Once the pictures are removed, reproduce what is left of the data below exactly.
"""
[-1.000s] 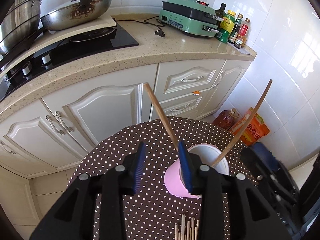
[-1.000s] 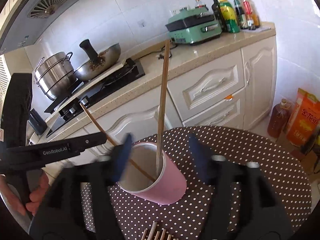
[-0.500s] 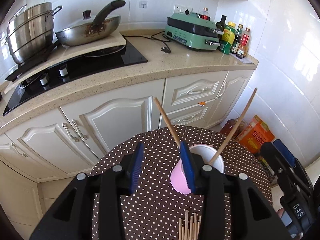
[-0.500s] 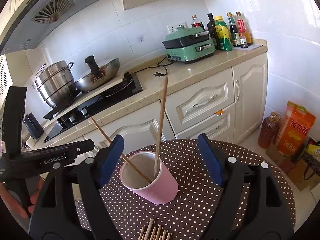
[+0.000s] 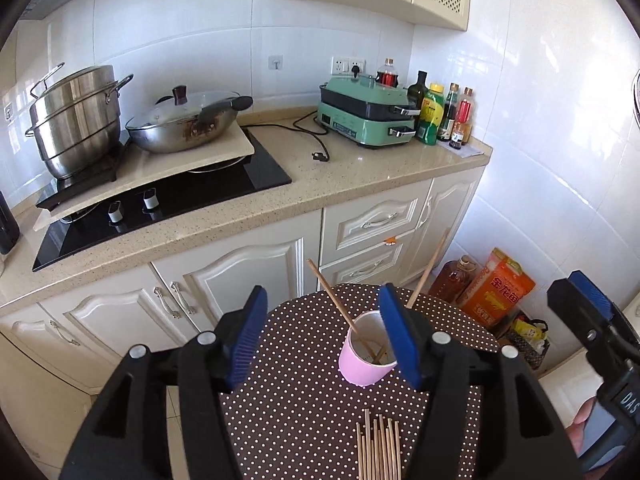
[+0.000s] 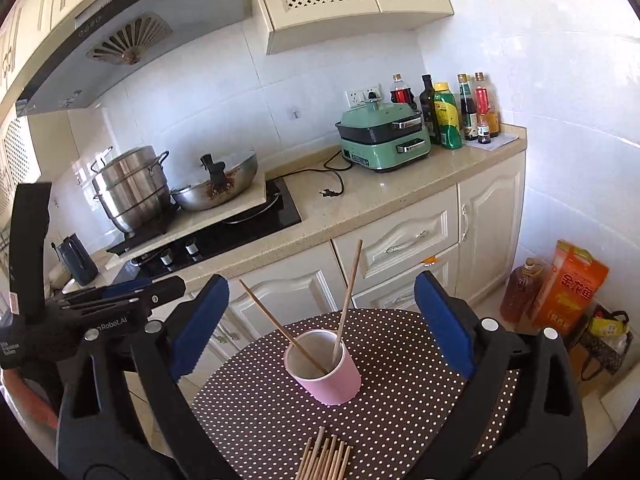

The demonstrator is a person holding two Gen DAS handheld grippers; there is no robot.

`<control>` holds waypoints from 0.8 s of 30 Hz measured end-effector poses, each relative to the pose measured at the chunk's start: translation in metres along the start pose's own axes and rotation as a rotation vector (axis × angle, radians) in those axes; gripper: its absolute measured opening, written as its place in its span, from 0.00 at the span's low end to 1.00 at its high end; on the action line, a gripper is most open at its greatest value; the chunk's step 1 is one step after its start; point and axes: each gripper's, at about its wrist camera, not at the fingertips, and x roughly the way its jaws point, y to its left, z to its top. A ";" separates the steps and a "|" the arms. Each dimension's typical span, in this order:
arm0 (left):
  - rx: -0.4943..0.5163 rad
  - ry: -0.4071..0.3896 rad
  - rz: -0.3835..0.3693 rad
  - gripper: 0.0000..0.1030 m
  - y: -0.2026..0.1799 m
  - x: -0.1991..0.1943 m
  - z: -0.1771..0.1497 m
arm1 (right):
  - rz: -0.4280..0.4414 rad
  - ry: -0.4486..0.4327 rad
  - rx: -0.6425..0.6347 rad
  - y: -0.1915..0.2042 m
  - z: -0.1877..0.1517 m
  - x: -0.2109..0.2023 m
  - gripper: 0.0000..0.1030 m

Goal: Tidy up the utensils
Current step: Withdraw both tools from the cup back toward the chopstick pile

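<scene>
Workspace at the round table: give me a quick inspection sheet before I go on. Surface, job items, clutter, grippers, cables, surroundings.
Surface: round table in brown polka-dot cloth.
Job's things: pink cup upright, two chopsticks leaning apart inside; loose chopstick bundle flat at the near edge.
Clutter: nothing seen on the table.
Grippers: left gripper and right gripper above the table, jaws opening, nothing between the pads.
Cables: unplugged power cord on the counter by the green cooker.
Surroundings: wok, steel pot, bottles on the counter; oil jug, orange bag on the floor.
</scene>
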 end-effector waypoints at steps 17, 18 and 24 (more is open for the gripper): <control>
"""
Solution below ->
[-1.000s] 
[-1.000s] 
[-0.500s] 
[-0.500s] 
[+0.000s] 
[+0.000s] 

The demonstrator is a person holding two Gen DAS handheld grippers; there is no robot.

`<control>` holds waypoints from 0.8 s of 30 Hz measured end-effector poses, each relative to the pose measured at the chunk's start: translation in metres along the start pose's own axes and rotation as a rotation vector (axis × angle, radians) in those axes; gripper: its absolute measured opening, written as its place in its span, from 0.00 at the span's low end to 1.00 at its high end; on the action line, a gripper is most open at its greatest value; the chunk's step 1 is one step after its start; point and axes: each gripper's, at about its wrist camera, not at the fingertips, and x roughly the way its jaws point, y to its left, z to its top. A ";" separates the steps and a "|" the arms. Each dimension's typical span, in this order:
arm0 (left):
  - rx: -0.4943..0.5163 rad
  - ry: -0.4071..0.3896 rad
  - rz: -0.3835..0.3693 rad
  - gripper: 0.0000..0.1030 m
  - y: -0.2026..0.1799 m
  - x: -0.1991..0.1943 m
  - z: -0.1771..0.1497 m
arm1 (right):
  - rz: -0.4280..0.4414 rad
  - ry: -0.4486..0.4327 rad
  - rx: -0.6425..0.6347 rad
  - y: -0.1915..0.2042 m
  - z: -0.1877..0.1517 m
  - x: -0.2109..0.2023 m
  - gripper: 0.0000..0.1030 m

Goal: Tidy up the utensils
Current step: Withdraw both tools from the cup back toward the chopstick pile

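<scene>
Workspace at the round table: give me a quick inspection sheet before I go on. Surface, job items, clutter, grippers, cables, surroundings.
Surface: round table in brown polka-dot cloth.
Job's things: pink cup upright, two chopsticks leaning apart inside; loose chopstick bundle flat at the near edge.
Clutter: nothing seen on the table.
Grippers: left gripper and right gripper above the table, jaws opening, nothing between the pads.
Cables: unplugged power cord on the counter by the green cooker.
Surroundings: wok, steel pot, bottles on the counter; oil jug, orange bag on the floor.
</scene>
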 end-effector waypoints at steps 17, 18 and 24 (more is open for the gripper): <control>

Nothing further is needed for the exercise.